En 1966, Mao, que parecía dirigir China, decidió criticar a los elementos burgueses y contrarrevolucionarios dentro de su propio partido. Llamó a la juventud a integrarse a la Guardia Roja y hacer la revolución dentro de la revolución. Miles de chinos fueron “reeducados”, perseguidos, acallados.
Todo se hizo con un sinfín de cantos y bailes, con coreografías de una belleza uniforme que atrajeron a la juventud occidental, súbitamente maoísta. Jean-Luc Godard se sumó al entusiasmo y filmó el efecto entre sus amigos y colegas. La Chinoise, Week End, Made in USA, Tout va bien cuentan ese proceso con un humor y una audacia que a Lelio le faltan.
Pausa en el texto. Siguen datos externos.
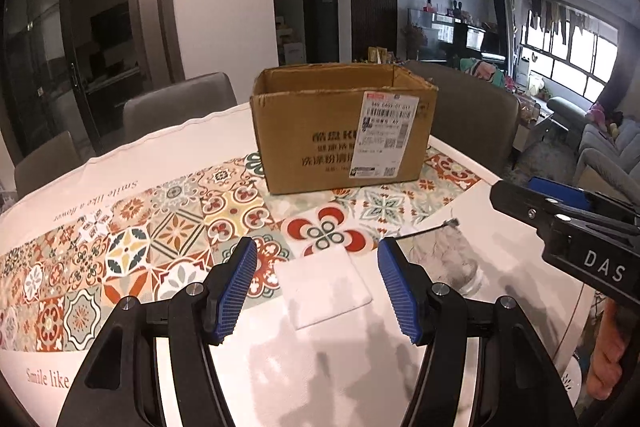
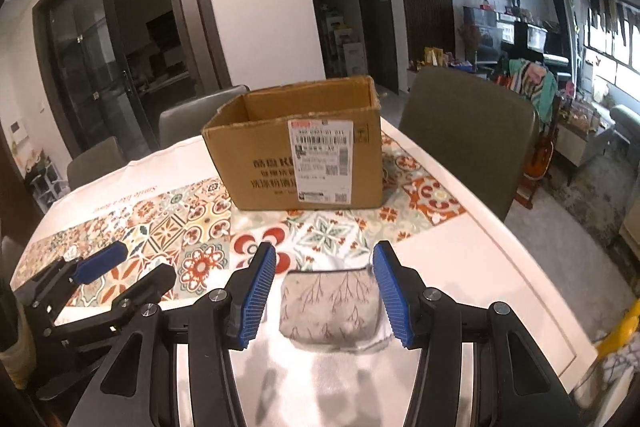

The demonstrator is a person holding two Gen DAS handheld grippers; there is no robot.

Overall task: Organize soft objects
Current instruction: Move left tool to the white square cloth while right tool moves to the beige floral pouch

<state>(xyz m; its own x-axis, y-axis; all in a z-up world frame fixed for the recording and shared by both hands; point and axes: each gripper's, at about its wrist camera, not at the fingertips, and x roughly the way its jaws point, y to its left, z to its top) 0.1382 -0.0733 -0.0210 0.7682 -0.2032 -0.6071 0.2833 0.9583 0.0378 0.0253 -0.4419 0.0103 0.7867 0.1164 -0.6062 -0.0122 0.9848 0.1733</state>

Quizá Godard lo logró porque estaba realmente convencido de lo que creía, aunque su única fe real fue siempre el cine.
A la postre, Mao cambió otra vez de idea y la revolución cultural y sus Guardias Rojos fueron severamente reprimidos. Se supo luego que todo había sido un truco vil para que él recuperara el poder total en su partido y acallara cualquier disidencia. A veces me pregunto: ¿quién es el Mao de la revolución cultural del wokismo, a la que La Ola sin duda pertenece? ¿Quién es el poder que pide a los jóvenes luchar contra el poder para recuperarlo mejor? Luego pienso en Netflix, en Walt Disney, en Facebook y en tantas universidades norteamericanas que tan rápido apoyaron todas las demandas, que adoptaron todos los protocolos y se entusiasmaron con los petitorios más irracionales de los Millennials. ¿Por qué los poderes fácticos del capitalismo postindustrial aceptaron con tanto entusiasmo las voces y gestos de quienes se oponían a ellos? ¿Por qué universidades financiadas por millonarios dedicaron fondos y tiempo a la interseccionalidad poscolonial en detrimento del estudio de los clásicos?
Y veo que, como en la China de Mao, la revolución cultural solo sirvió para acrecentar el poder de los poderes fácticos, que una vez cumplida la misión, la apartaron de sí como un trapo viejo. Una vez cumplido el papel de limpiar las filas de la revolución —tecnológica esta vez—, Trump y compañía pudieron, con perfecta tranquilidad, gobernar.